Starring: Christian Friedel, Burghart Klaussner, Leonie Benesch
Directed by: Michael Haneke (“Caché”)
Written by: Michael Haneke (“Caché”)

There is certainly a reason that the German film “The White Ribbon,” which won the top prize at last year’s Cannes Film Festival, is the favorite to win the Academy Award for Best Foreign Film this weekend. It’s a haunting, metaphorical drama that speaks on many different levels, none more importantly than the idea of inherent evil and the loss of innocence.

Set in a small, Northern village in Germany at the start of World War I, Austrian director/writer Michael Haneke (“Caché”) builds the film’s tension on the mysterious accidents that begin to plague the villagers. When a doctor is injured after his horse trips on some wire and a boy is tied to a tree and tortured, the strange occurrences no longer seem like accidents as much as they do cruel pranks.

But who is to blame for what is happening in the once-peaceful village? Slowly, Haneke draws back the curtain as we watch the expressionless characters shot in cold black and white put a major dent in the history books. In doing so, Haneke once again explores the dark areas of human nature as he did with 2007’s sadistic “Funny Games.”

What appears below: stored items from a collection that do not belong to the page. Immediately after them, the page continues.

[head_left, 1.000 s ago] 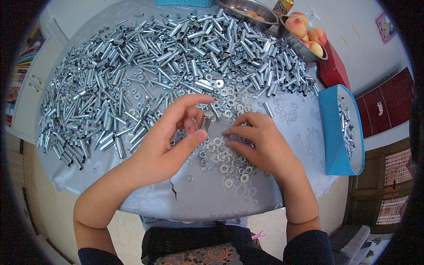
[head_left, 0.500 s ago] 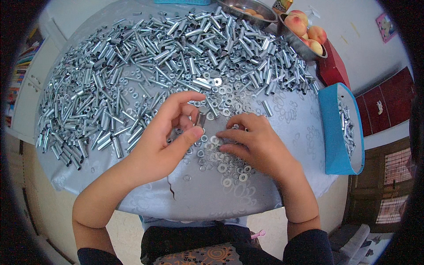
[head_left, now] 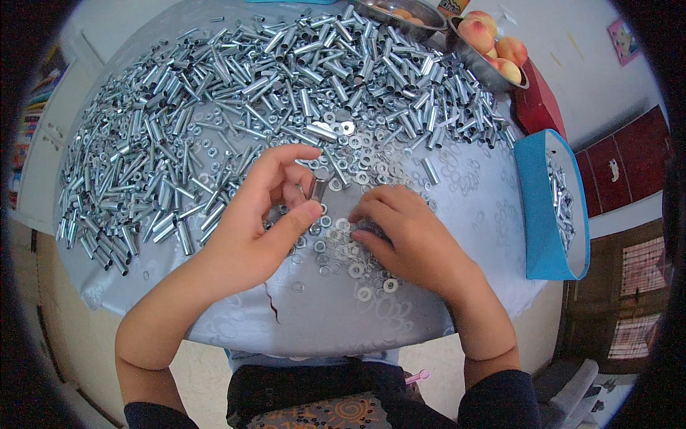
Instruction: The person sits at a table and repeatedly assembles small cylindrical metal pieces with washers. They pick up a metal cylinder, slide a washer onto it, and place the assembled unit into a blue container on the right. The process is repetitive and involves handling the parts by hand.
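Observation:
My left hand is closed round a short shiny metal tube, pinched upright between thumb and fingers. My right hand hovers low over a loose patch of flat washers, palm down. Its fingers are bent, with the thumb and forefinger apart at the washers. Part of that patch is hidden under the right hand. Small nuts and rings lie between the two hands. Behind them spreads a big heap of metal tubes and bolts.
A blue fabric bin with metal bolts stands at the right edge of the table. At the back right are a steel bowl of peaches, another steel bowl and a red box. A dark wavy strand lies near the front.
The whole view has shifted slightly. My right thumb and fingers have curled in a little at the washers; my left hand keeps its hold on the tube.

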A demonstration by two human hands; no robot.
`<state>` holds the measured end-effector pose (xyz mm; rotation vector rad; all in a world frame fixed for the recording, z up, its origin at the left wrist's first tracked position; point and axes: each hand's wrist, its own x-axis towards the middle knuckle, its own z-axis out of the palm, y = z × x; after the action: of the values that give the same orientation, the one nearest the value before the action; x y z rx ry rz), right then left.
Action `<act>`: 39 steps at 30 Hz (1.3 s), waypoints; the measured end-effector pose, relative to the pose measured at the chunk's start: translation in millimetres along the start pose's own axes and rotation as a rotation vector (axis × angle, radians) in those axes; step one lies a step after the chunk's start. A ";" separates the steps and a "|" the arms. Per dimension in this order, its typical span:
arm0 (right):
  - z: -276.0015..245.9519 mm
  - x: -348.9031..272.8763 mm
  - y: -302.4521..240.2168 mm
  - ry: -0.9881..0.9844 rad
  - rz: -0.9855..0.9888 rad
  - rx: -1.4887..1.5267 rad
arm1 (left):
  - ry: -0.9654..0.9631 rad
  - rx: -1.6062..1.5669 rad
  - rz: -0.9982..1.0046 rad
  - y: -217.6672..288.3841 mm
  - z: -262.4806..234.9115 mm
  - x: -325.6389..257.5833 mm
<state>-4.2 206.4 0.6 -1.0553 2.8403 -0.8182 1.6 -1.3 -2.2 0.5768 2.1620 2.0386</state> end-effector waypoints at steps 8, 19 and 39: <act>0.0 -0.4 0.4 -0.006 0.005 -0.023 | 0.006 -0.011 0.006 0.9 0.7 1.6; -5.2 0.1 2.8 0.021 -0.049 -0.017 | 0.006 0.015 0.026 1.5 -0.2 0.7; 5.6 -0.2 -6.2 0.101 0.114 0.027 | 0.018 -0.049 -0.010 0.5 2.9 -0.2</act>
<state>0.7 200.0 -1.4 -0.8640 2.9299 -0.9228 2.8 1.4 -2.0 0.5424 2.1140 2.0936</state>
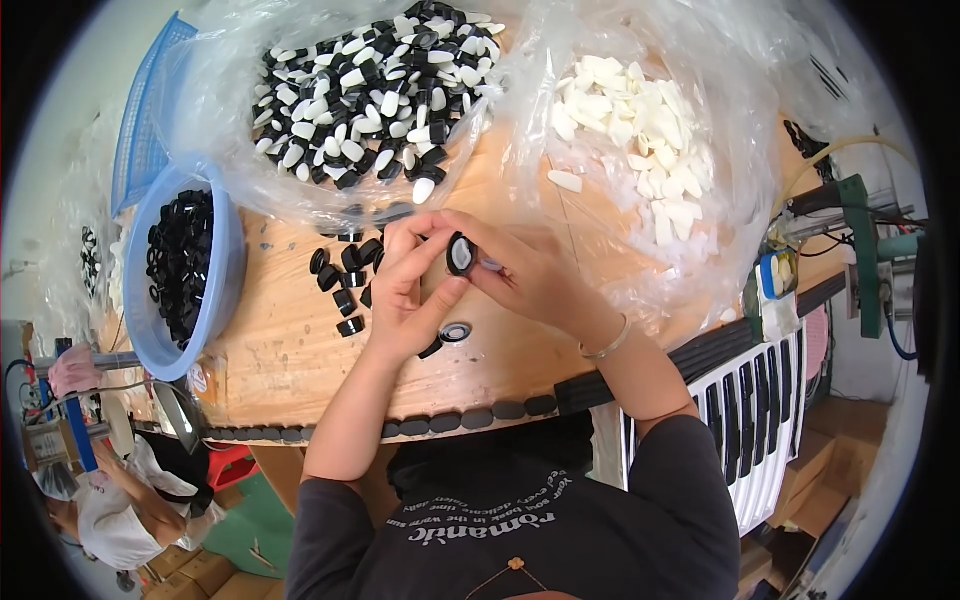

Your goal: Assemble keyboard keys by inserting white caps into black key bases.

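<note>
Here my left hand (405, 290) and right hand (520, 265) pinch one ring (461, 256), black parts (345, 302) strewn nearby; the basin (236, 250) holds more, the bag (735, 120) white chips (627, 105)

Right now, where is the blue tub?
In the head view, the blue tub stands at the left of the table, beside the blue basket; loose black pieces lie between it and the left hand.

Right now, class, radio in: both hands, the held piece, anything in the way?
Left hand and right hand both on one pale-centred black oval piece. Its face in plain view, unobstructed. Loose black pieces scattered left of the left hand.
</note>
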`<state>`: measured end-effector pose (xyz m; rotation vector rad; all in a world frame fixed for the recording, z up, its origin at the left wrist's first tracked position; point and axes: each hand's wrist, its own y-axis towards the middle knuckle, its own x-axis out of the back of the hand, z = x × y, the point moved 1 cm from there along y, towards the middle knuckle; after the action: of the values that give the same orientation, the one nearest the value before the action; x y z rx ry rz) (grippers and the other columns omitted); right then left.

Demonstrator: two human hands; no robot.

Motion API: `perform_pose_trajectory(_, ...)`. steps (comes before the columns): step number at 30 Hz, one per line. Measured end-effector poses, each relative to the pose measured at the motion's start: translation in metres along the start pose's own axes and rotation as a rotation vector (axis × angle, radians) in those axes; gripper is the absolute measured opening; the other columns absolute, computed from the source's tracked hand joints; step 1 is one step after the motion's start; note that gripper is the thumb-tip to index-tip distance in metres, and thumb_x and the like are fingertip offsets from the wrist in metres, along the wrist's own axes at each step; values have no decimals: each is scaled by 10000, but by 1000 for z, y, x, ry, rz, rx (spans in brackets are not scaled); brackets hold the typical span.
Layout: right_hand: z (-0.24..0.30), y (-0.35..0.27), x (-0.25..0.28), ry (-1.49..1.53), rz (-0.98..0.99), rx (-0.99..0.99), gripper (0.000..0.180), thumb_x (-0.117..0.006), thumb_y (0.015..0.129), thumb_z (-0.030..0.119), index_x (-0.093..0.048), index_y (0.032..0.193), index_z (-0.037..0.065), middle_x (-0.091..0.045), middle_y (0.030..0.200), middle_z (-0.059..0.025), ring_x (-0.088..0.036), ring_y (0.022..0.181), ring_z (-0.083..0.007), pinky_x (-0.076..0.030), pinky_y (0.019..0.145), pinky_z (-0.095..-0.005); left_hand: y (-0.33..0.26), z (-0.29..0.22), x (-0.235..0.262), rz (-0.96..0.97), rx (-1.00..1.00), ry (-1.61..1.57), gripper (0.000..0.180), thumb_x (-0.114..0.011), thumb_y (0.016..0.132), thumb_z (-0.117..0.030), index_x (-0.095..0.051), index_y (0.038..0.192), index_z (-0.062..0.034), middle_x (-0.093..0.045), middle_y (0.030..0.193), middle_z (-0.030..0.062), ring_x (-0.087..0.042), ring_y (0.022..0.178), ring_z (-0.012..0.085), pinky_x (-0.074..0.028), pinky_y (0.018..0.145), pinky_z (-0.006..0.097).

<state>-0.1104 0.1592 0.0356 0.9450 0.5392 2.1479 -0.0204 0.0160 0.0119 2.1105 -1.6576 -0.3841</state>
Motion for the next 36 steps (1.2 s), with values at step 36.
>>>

Most of “Ribbon” is narrated by a young school teacher (Christian Friedel), who is trying to find meaning behind his country’s fascist ideals and moral deficiency. His thoughts take him back to the small village where he remembers the children and the strict upbringing some of them became accustomed to.

Actor Burghart Klaussner is chilling as a pastor and the father of a handful of these children, who linger in the background of almost every scene like entities. The white ribbon he ties to his son’s and daughter’s arms is supposed to remind them of their purity. As you being to understand Haneke’s unpleasant viewpoint, “Ribbon” becomes all the more disturbing and intriguing.

While he never spells it out for the audience, Haneke’s message is a profound one. Even when he does allow us to see more of the heartlessness of these characters, “Ribbon” never becomes as unsettling as when these moments are happening behind closed doors.